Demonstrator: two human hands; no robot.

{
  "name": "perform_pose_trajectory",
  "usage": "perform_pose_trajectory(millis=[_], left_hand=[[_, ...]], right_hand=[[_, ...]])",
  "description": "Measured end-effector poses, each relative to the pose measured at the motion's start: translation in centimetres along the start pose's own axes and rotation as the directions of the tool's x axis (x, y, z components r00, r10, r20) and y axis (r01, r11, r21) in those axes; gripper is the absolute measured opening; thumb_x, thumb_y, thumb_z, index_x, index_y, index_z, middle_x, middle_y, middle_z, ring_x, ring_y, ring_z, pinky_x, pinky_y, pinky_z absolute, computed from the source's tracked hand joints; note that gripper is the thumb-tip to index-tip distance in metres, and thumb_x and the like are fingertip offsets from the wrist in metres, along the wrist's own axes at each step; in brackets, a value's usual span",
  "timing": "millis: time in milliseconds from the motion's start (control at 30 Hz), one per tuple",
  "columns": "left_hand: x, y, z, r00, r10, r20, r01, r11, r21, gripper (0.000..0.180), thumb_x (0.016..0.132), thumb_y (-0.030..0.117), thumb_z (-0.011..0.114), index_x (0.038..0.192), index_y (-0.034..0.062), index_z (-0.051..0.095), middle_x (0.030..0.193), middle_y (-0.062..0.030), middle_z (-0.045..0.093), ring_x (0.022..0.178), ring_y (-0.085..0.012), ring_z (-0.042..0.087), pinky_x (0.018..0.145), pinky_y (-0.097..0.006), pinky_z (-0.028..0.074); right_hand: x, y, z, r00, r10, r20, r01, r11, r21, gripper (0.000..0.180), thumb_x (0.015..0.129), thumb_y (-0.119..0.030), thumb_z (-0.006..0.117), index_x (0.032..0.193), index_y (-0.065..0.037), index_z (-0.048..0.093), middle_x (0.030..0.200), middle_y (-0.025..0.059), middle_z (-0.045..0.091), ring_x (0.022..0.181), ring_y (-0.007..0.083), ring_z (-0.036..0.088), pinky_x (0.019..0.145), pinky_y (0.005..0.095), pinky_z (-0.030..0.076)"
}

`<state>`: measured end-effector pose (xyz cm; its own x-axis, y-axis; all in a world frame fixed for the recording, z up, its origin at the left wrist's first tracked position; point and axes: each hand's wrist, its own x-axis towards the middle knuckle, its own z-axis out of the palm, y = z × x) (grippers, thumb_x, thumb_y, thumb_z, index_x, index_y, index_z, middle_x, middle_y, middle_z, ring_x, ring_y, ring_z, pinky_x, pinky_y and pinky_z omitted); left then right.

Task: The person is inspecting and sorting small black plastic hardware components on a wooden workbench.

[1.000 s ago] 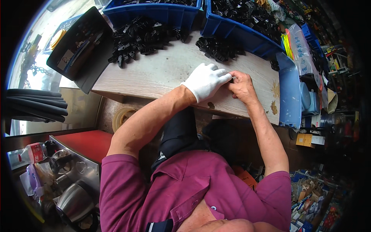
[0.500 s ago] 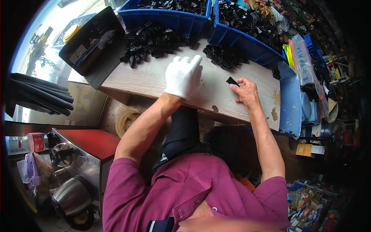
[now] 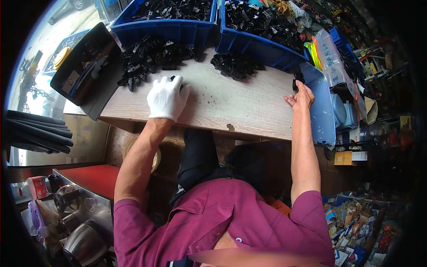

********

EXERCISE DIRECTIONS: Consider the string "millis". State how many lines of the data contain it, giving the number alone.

SOLUTION TO THIS EXERCISE: 2